Qatar ‘places Its Armed Forces On “highest Alert Level

Qatar has called its tanks into action and warned neighbours that it will open fire on any ships that come into its waters.

The country’s military has been put on its highest alert level after an economic and diplomatic blockade was placed on it by other Gulf State nations over its alleged support for terrorists.

The Qatari government has written to leaders in Saudi Arabia, Bahrain and the UAE warning it will respond to any naval threat.

It has also bought 16 Leopard tanks out of storage in capital Doha, CNN reports.

The move comes after Saudi Arabia yesterday issued an ultimatum demanding that Qatar severs links with the Muslim Brotherhood and Hamas.

US President Donald Trump has offered to host a White House meeting if necessary, in a change of heart from his initial support for the Saudi-led boycott.

A string of countries this week cut ties with Qatar over what they say is the emirate’s financing of extremist groups and its ties to Iran, Saudi Arabia’s regional arch-rival.

Qatar strongly denies the allegations and has expressed a willingness to engage in talks to resolve the crisis.

The Arab countries closed air, sea and land links with Qatar, barred the emirate’s planes from their airspace and ordered Qatari citizens out within 14 days.

The White House has said that in a conversation with Qatari leader Sheik Tamim, Trump has ’emphasized the importance of all countries in the region working together to prevent the financing of terrorist organizations and stop the promotion of extremist ideology’.

Qatar is home to the Al Udeid Air Base, which is the key regional centre for strikes against ISIS.

Its ambassador to Washington, Meshal bin Hamad Al Thani has said he still does not know why the Gulf State neighbours have cut links with Qatar.

He said: ‘Until now, there have been no clear requests. We are working toward de-escalation.’

Kuwait – which unlike most of its fellow Gulf Cooperation Council members has not cut off ties with Qatar – has been leading efforts to mediate.

Its emir Sheikh Sabah al-Ahmad Al-Sabah held talks on Wednesday with Qatari counterpart Sheikh Tamim bin Hamad Al-Thani, following talks with senior UAE officials and Saudi King Salman.

Trump, who had initially backed the measures against Qatar in a tweet, called Sheik Tamim on Wednesday with an offer “to help the parties resolve their differences”.

Qatar hosts the Al-Udeid military base, the largest US airbase in the Middle East. Home to some 10,000 troops, Al-Udeid is central to the US-led fight against the Islamic State group in Iraq and Syria.

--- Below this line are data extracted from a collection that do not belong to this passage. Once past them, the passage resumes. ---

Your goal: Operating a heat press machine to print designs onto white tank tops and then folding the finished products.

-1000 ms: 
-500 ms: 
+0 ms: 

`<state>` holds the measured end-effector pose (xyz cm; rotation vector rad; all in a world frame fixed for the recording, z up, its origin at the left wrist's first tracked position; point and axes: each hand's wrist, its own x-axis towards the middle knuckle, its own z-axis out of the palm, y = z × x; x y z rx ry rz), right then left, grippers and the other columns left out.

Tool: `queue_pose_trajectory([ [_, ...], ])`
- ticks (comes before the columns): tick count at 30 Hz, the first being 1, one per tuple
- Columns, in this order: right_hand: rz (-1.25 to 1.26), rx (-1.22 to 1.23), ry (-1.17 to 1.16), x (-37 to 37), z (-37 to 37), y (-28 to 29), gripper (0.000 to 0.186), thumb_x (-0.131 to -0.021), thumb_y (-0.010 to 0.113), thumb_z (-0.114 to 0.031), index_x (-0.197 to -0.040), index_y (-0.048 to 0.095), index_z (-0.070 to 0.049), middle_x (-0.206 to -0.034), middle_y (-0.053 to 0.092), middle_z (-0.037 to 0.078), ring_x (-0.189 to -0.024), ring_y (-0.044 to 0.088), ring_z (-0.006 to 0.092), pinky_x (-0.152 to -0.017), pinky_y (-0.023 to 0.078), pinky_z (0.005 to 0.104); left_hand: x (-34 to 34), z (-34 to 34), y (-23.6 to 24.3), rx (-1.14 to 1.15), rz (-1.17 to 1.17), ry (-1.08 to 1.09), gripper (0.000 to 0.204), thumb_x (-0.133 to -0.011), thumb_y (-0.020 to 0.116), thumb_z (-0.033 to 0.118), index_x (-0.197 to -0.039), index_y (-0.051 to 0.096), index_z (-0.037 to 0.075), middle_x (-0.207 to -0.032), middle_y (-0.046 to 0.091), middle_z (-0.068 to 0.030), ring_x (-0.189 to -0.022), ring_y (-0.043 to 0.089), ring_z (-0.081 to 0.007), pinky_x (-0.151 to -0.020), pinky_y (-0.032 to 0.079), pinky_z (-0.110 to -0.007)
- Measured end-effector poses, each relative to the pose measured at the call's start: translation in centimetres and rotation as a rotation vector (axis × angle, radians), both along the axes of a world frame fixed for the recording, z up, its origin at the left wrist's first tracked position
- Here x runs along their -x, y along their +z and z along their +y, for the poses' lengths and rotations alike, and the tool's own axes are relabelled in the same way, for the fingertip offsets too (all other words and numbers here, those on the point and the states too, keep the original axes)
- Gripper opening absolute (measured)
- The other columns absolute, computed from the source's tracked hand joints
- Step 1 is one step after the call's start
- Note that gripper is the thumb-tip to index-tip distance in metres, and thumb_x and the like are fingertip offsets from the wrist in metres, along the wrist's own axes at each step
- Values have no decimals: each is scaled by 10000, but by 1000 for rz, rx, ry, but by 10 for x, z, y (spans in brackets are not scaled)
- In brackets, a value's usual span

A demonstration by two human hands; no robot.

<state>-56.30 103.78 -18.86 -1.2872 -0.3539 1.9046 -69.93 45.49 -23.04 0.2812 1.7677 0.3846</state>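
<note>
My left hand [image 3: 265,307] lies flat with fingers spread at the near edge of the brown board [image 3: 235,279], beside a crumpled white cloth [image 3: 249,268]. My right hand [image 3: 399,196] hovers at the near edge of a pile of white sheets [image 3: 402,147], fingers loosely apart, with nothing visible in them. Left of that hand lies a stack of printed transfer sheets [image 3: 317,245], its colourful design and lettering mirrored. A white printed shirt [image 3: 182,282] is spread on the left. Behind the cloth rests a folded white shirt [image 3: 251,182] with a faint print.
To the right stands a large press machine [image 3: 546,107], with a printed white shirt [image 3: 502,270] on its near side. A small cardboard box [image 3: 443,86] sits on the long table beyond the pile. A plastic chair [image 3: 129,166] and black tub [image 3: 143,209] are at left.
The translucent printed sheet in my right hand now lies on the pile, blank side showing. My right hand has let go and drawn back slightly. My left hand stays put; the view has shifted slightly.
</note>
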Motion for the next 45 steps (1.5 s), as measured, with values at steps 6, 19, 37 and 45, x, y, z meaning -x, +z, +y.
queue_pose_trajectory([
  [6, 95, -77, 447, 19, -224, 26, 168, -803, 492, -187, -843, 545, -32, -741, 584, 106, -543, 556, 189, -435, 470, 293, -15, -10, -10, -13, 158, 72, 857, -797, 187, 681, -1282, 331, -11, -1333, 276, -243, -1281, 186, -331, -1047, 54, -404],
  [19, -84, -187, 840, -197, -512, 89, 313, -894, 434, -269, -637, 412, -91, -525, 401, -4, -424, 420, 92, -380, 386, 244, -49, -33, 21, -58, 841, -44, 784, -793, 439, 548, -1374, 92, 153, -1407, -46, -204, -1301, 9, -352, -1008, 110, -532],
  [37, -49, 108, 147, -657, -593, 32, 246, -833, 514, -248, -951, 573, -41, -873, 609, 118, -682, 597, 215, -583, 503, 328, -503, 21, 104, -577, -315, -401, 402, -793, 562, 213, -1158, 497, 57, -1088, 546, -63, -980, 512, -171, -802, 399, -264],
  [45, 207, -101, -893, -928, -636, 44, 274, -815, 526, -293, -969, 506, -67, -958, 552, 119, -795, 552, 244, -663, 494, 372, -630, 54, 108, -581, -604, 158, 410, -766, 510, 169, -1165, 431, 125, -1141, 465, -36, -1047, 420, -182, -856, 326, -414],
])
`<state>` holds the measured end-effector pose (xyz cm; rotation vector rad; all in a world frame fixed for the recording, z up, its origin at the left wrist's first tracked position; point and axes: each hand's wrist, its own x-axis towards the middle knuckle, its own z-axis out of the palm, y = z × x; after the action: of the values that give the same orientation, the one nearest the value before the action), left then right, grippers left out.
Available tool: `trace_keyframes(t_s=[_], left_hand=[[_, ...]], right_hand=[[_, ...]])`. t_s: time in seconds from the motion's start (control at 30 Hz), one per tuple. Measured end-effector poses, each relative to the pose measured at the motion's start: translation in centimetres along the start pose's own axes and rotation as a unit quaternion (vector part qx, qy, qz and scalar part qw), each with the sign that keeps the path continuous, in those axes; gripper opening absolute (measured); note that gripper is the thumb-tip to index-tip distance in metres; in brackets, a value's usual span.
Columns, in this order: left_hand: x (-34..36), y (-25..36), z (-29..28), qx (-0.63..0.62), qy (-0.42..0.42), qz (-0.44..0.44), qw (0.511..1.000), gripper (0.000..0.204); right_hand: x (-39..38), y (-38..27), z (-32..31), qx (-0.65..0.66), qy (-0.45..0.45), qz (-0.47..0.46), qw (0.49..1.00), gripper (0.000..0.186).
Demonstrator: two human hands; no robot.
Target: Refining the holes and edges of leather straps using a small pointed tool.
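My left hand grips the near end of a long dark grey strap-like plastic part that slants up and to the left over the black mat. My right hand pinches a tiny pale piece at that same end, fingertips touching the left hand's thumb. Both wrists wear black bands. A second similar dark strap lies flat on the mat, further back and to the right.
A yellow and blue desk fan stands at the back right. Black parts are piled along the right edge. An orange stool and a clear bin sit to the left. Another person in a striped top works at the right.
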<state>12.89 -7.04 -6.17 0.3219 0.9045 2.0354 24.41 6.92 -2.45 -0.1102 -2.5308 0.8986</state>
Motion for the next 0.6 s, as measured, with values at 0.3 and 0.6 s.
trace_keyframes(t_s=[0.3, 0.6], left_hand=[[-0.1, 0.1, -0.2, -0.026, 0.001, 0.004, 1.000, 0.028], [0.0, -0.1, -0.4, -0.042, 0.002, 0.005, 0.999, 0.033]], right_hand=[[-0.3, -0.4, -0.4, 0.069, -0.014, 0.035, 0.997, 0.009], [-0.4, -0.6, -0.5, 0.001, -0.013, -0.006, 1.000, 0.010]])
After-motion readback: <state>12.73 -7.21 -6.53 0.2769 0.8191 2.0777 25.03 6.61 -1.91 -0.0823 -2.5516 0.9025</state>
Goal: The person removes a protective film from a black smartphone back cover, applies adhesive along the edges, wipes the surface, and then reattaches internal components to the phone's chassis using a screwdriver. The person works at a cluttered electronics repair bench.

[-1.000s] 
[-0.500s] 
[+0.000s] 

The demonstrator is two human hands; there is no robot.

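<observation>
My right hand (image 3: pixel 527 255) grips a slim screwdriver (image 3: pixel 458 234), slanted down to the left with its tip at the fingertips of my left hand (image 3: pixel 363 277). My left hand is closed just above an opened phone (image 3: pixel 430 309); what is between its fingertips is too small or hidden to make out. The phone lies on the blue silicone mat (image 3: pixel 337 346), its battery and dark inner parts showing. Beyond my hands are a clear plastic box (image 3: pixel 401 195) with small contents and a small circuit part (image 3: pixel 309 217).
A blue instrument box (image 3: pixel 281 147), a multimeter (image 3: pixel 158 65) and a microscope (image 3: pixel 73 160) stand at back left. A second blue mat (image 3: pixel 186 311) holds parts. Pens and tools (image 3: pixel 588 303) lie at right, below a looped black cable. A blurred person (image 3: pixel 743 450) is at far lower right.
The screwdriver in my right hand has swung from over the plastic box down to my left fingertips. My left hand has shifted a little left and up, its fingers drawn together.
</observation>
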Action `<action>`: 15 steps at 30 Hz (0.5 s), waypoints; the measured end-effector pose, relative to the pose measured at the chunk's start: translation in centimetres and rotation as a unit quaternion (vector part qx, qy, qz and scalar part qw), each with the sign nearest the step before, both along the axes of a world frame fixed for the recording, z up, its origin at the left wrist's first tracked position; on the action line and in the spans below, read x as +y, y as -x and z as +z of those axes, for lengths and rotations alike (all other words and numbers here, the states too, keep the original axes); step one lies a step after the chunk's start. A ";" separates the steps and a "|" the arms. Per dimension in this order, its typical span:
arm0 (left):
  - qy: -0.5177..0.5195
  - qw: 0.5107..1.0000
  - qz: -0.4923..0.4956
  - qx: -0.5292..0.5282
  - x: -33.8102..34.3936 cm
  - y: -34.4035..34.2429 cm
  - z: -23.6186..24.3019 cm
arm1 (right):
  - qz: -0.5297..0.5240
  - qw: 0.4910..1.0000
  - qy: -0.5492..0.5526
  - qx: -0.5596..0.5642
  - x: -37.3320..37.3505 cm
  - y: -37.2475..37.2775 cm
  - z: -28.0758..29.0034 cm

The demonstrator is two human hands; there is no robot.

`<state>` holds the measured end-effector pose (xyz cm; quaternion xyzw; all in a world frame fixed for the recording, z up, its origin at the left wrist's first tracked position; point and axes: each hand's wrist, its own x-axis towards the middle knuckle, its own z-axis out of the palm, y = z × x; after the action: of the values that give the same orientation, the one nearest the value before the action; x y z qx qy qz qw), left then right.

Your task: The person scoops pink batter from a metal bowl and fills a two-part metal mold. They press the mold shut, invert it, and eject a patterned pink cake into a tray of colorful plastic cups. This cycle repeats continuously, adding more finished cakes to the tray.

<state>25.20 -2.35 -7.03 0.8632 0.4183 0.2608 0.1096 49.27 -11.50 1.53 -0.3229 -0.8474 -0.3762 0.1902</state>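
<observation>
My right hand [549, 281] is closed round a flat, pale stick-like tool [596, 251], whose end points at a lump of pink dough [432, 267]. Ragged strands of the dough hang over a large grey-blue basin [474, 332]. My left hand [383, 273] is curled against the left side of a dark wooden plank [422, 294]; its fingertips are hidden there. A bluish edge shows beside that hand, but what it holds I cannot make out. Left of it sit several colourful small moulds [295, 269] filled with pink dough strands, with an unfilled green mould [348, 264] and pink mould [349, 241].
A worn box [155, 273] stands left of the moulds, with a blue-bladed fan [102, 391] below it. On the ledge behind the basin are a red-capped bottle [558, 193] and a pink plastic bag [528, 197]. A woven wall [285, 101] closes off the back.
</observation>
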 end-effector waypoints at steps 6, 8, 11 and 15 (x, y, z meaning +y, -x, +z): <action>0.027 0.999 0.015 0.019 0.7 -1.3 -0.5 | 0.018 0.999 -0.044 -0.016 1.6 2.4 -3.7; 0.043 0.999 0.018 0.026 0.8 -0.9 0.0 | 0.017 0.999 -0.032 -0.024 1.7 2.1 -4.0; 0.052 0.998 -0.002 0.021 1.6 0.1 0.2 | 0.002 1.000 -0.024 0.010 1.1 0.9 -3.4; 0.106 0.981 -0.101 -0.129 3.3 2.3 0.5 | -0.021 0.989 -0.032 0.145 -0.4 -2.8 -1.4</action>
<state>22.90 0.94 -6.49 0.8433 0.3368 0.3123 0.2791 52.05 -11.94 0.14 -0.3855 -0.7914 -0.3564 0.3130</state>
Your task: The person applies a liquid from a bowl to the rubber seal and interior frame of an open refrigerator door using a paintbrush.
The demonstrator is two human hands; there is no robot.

French President Emmanuel Macron has also reached out to Qatar, Saudi Arabia and Iran in a bid to kick off negotiations.

Turkey, which works closely with Qatar in the energy sector, has walked a fine line between defending Qatar and abstaining from openly antagonising Saudi Arabia.

Ankara hosted Iranian Foreign Minister Javad Zarif this week for talks, including on Qatar.

In a sign of support for Doha, Turkey’s parliament on Wednesday approved an agreement to expand the number of troops deployed to a Turkish base in Qatar. The agreement did not detail a timeframe or the number of troops.

Iran and Qatar share the world’s largest gas field, an offshore site the Iranians call South Pars and the Qataris call the North Dome. Doha is the largest exporter of natural liquefied gas in the world.

Analysts say the crisis is in part an extension of a 2014 dispute, when Saudi Arabia, the UAE and Bahrain temporarily recalled their ambassadors from Doha over Qatar’s support for Egypt’s Muslim Brotherhood.

A top Gulf official, speaking on condition of anonymity, told AFP a major concern was the influence of Sheikh Tamim’s father, Sheikh Hamad, who had allowed the Taliban to open an office in Doha and helped arm Syrian rebels before abdicating in 2013.

‘The previous emir is a big supporter of this whole extremist agenda, so we do have an issue,’ the official said.